Medicines Management

What was the issue you were addressing or working on?

  • The pro-active identification and assessment of people at a high risk of experiencing an adverse drug reaction leading to hospital admission / re-admission, otherwise known as a polypharmacy medication review.
  • Supported by improving communications and information transfer between hospitals and primary care with regards to medication.

What you did?

  • A Pharmacist and Pharmacy Technician were recruited through the Change Fund to provide a pro-active Early Intervention service and a reactive Medicines Reconciliation service, to tackle the situation from both ends. Since 2012, the Project Leads initially developed referral criteria and pathways for the 2 services and liaised with stakeholders including GPs, Homecare, Community Pharmacies, Older Peoples Teams and Hospital Teams to engage and raise awareness.
  • People offered the service are generally visited at home.  This allows a fuller picture of medicine use and encourages the individual and their carer to be fully involved in any discussions / decisions around their medication, and to identify any support needed.
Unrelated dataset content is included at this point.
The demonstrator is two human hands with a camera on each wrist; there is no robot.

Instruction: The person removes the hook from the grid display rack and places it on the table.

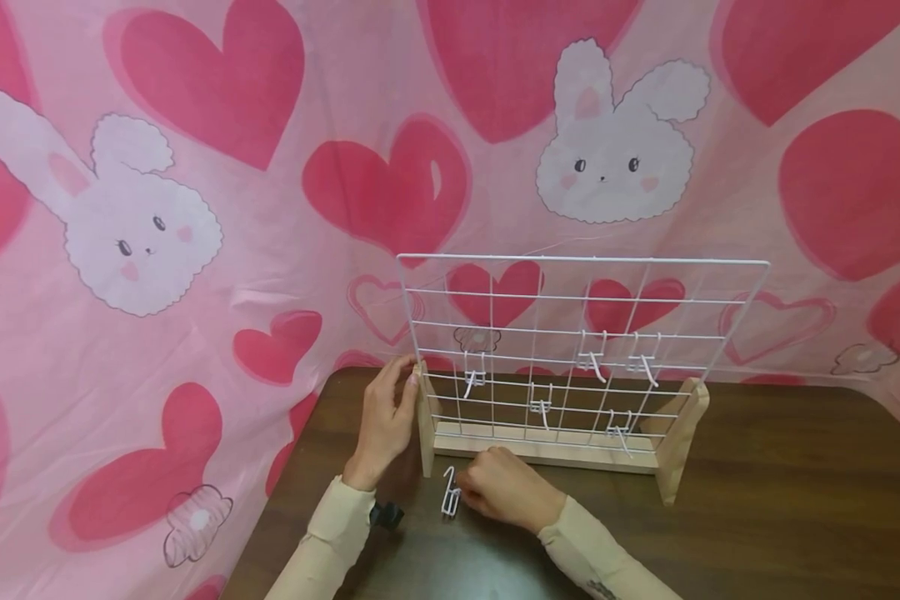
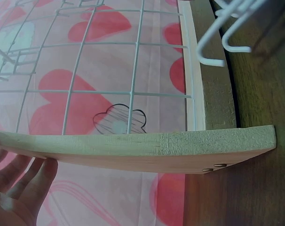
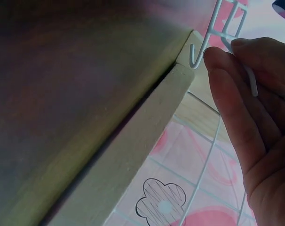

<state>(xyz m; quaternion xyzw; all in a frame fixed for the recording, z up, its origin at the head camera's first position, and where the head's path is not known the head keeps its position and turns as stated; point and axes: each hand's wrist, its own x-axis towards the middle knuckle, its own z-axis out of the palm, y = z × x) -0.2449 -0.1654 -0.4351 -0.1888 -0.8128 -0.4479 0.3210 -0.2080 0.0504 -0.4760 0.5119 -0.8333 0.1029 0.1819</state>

What were the outcomes - benefits or otherwise?

  • Over 500 people have been referred to the Medicines Reconciliation service so far (as at September 2013), with the majority of referrals coming from the Homecare Rapid Response service. Evidence has shown the service to have successfully identified and resolved numerous issues, as well as providing support to people and their carers to manage their medicines effectively, leading to better outcomes.
  • This includes individuals and their carers reporting feeling “more confident in managing my medication” as well as case examples of reducing the likelihood of adverse drug reactions which often lead to hospital admissions. Although it has not been possible to offer the service to all hospital discharges to date, it is hoped that the service could be expanded in the future, by raising awareness in the local hospitals.
  • The Early Intervention service has delivered polypharmacy medication reviews to over 100 individuals to date. Initially, people were identified used SPARRA data and local intelligence at GP Practices, along with pro-active referrals from health and social care. The service is now targeting other vulnerable groups including sheltered housing residents and persons with dementia and their carers, as well as linking with third sector partners.
  • The Polypharmacy reviews have consistently resulted in a reduction in the number of medicines people are taking, as well as reducing the number of high risk medicines that have been shown to cause avoidable hospital admissions. Individuals and their carers have reported being happier with the medicines they are taking, through having an improved understanding of what they are taking as well as improving medicines compliance in the process. All of these factors work together to reduce the likelihood of people being admitted to hospital due to their medicines.

The following Early Intervention case examples highlight these in greater detail:

  • A – Checked patient’s blood pressure (BP) at visit – found to be low and significant postural hypotension on standing (though assymptomatic). Returned the following day to re-check and similar readings found. GP contacted and antihypertensive medicines reduced.

Impact: Potential for fall / collapse due to low BP could lead to injury, fractures and admission to hospital

  • B – Patient with severe rheumatoid arthritis.  Originally wary of service as under rheumatology consultant.  However, during home visit was able to review and reduce analgesia, with no reduction in pain control.  Also reviewed and changed inhaler + GTN formulations to improve adherence.

Impact: Adverse drug reactions minimised and ability to manage medicines improved.